I’m a casual “fine art” photographer.  Here “fine art” means that no one else thinks it is art, save for other fine art photographers.  (The value I add is the composition.  Or so I say.)  In any event, the subjects I like to shoot include factories, bridges, buildings, railroads and other totems of urban America.  So naturally, I was concerned when my rights as a citizen to take pictures in public places seemed threatened in the wake of 9/11.

When the Patriot Act was passed, there was a lot of talk about new restrictions on what photographers may shoot.  But it turns out the Act itself says nothing about photography.  What restrictions did arise were based on misinformed, misapplied home-grown justice and the consequent self-censorship by photographers, out of fear of the former.  The cop eyeing you suspiciously, as if you were scouting terrorist targets, has a badge and a gun, and you have a camera.  You want to keep your camera.

I clearly recall news stories from the 1960s and 70s chiding the U.S.S.R. when it arrested its own people for taking photos near government facilities.   “Only in the Soviet Union!”  we Americans said, in our usual self-congratulatory manner.  Now, them is us.

A recent story on NPR described how police dealt with a city bus passenger who used her cellphone to record them making an arrest:

“One of the officers told me to turn off my phone, because I was recording them.  I said no.  And then she grabbed me and pulled me off the bus to the cop car, which was behind the bus.”
The police erased the video from Fitchette’s phone.

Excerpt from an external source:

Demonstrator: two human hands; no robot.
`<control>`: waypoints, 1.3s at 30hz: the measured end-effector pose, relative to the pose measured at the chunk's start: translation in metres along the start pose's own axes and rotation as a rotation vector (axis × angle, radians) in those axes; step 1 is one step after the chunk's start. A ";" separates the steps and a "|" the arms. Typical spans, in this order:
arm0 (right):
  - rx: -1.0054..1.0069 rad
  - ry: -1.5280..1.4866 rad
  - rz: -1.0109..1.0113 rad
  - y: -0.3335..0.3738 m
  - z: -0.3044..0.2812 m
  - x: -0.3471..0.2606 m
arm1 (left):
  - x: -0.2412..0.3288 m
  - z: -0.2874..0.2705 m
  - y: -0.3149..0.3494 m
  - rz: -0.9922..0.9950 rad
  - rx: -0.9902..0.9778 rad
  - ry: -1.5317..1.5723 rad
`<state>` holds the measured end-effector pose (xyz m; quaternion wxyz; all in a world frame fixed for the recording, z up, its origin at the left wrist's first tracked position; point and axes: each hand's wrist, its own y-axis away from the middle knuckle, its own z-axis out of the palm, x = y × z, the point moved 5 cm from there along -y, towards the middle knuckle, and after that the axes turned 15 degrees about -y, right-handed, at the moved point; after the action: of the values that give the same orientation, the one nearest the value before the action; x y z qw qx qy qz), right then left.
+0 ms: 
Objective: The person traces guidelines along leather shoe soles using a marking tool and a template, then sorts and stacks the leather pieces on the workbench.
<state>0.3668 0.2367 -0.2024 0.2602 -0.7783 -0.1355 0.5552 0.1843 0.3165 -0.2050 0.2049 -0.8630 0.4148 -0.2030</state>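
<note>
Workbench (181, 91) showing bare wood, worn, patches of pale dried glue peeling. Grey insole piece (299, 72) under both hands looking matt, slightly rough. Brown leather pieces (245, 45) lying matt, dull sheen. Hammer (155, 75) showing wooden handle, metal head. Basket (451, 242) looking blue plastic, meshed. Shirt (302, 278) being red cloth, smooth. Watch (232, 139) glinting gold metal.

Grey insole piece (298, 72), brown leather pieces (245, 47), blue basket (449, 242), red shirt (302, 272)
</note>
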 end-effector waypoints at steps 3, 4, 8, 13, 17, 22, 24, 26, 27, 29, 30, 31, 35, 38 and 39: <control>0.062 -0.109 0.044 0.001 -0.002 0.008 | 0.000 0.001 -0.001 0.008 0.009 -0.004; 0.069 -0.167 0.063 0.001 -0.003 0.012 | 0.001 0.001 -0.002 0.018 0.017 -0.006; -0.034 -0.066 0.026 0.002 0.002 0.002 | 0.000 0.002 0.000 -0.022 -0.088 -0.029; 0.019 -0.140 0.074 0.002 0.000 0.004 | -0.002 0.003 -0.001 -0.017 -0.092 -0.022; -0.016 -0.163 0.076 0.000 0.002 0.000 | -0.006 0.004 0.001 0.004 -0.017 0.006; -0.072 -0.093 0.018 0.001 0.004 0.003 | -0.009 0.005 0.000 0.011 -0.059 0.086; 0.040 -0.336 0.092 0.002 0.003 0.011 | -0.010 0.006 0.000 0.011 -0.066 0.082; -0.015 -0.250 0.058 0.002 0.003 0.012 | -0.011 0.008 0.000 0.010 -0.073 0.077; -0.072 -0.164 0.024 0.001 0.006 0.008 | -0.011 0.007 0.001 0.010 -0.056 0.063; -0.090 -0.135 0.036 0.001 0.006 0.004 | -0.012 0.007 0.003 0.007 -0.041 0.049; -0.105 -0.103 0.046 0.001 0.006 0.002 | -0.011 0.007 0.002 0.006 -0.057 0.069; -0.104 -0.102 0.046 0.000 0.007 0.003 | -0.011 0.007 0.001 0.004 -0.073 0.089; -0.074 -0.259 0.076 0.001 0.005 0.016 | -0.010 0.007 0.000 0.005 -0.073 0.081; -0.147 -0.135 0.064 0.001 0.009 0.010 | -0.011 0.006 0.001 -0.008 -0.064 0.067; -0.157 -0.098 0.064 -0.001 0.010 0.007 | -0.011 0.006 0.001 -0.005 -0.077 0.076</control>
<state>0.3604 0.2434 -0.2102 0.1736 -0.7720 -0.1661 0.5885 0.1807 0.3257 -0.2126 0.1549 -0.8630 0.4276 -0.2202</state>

She was handcuffed and spent the next two hours in the back of a squad car before she was released. No charges were filed.

No charges were filed because the “law” in this case was made up on the spot.  However, the act of recording was prevented and the larger point was made.  We don’t want you to do this, and we can stop you, and so we will.

In the United States, it is legal to take photos of just about anything while standing in a public place, or even in a privately-owned place open to the public, like a shopping mall.  Some nations like France and Germany have stricter notions of privacy, but I don’t live in those nations and neither do our police.

What intrigues me about this photo-paranoia is that it is okay to witness but not record.  To take this further: I may store a scene in my brain without being questioned, but if I wish to record the same scene more faithfully, using a more reliable and permanent medium than my neurons, it raises suspicions.  What kind of distinction is this?  Moreover, what are people afraid of?

It was nice when we had Soviet Union totalitarians to kick around.  Those were the days.